One reason the economy did so well despite substantially higher marginal income tax rates is that it was far easier for high earners to avoid those rates. For
example, the alternative minimum tax did not take effect until 1970, and even then only for a tiny sliver of taxpayers. As Mickey Kaus pointed out in response
to an equally disingenuous argument recently put forth in The New York Times, even when the top marginal rate was 91%, it produced only a 45% effective
tax rate, not for the top 1% of earners, but for the top basis point of earners!

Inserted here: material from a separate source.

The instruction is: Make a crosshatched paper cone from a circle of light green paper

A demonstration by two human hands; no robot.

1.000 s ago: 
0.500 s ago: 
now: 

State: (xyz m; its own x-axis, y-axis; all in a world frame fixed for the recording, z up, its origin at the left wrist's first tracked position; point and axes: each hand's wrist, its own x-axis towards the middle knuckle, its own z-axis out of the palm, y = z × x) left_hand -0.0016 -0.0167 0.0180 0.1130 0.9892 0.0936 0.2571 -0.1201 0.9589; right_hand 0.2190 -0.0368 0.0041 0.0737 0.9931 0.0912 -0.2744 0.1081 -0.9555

Another reason the economy did so well despite higher rates is that the U.S. was the only game in town. In 1945, the U.S. had the only industrial plants in
the world that hadn't been bombed to bits, and only slowly over the ensuing generation did the rest of the Western world (plus Japan) emerge as serious
competitors.
As to the egalitarian aspect of Buffett's claim, the period in question was characterized by, shall we say, uneven enforcement of civil rights, and only the
beginning of containerization, which drove down shipping costs by orders of magnitude. So the middle class gained ground as long as the household in
question included a white male, who didn't have to worry much about competition from blacks, or women, or foreigners. I submit that this is not an ideal to
which we should aspire.
A more reasonable argument for raising taxes on high earners is that, even though it brings in limited revenue relative to our structural deficit, our fiscal
situation necessarily means lifestyle-diminishing changes in taxes and benefits for much of the middle and working class, and so political reality dictates that
the better-off must be seen to take a hit as well, if only to help the real medicine go down.
Yet Mr. Buffett chooses instead to make specious claims about investor indifference to taxes and offer fairy tales about the post-war economy.
As Kaus said in the above-linked piece about similar claims made by Paul Krugman, Buffett knows all this — he just writes as if we don't.